To do: Reproduce the whole listing exactly, omitting any picture it holds.

++++ Given data ++++

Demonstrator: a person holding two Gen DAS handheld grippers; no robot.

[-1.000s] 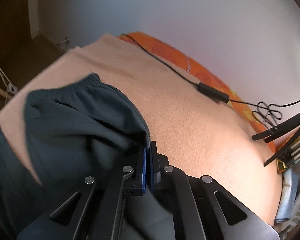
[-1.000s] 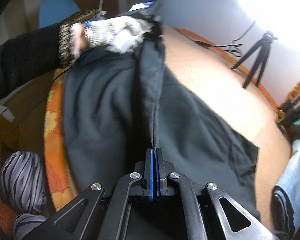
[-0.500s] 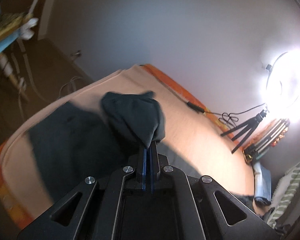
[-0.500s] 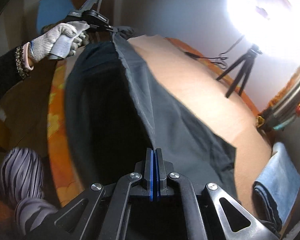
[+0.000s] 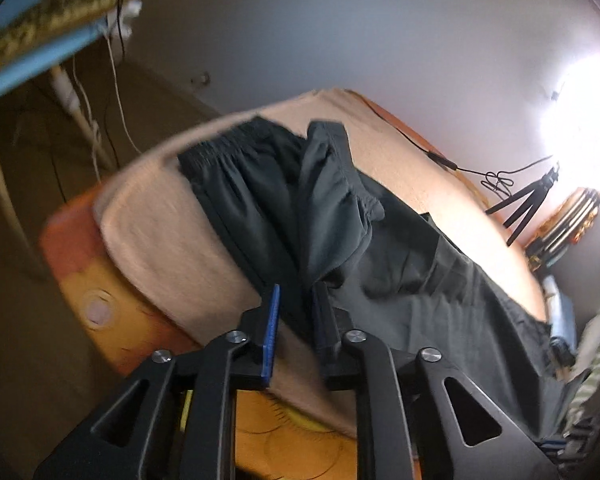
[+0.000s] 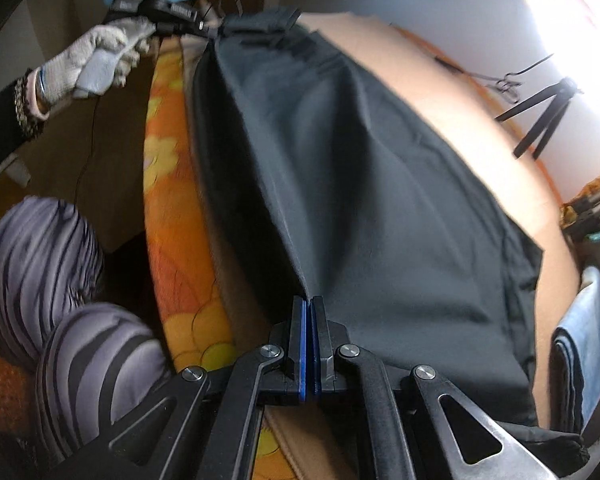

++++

Finished exercise:
Demonstrator: a person holding two Gen DAS handheld grippers; no robot.

[-1.000s] 
[-1.000s] 
[-0.500s] 
[-0.500s] 
[+0.000s] 
[+0.000s] 

That finishes the answer to the exercise.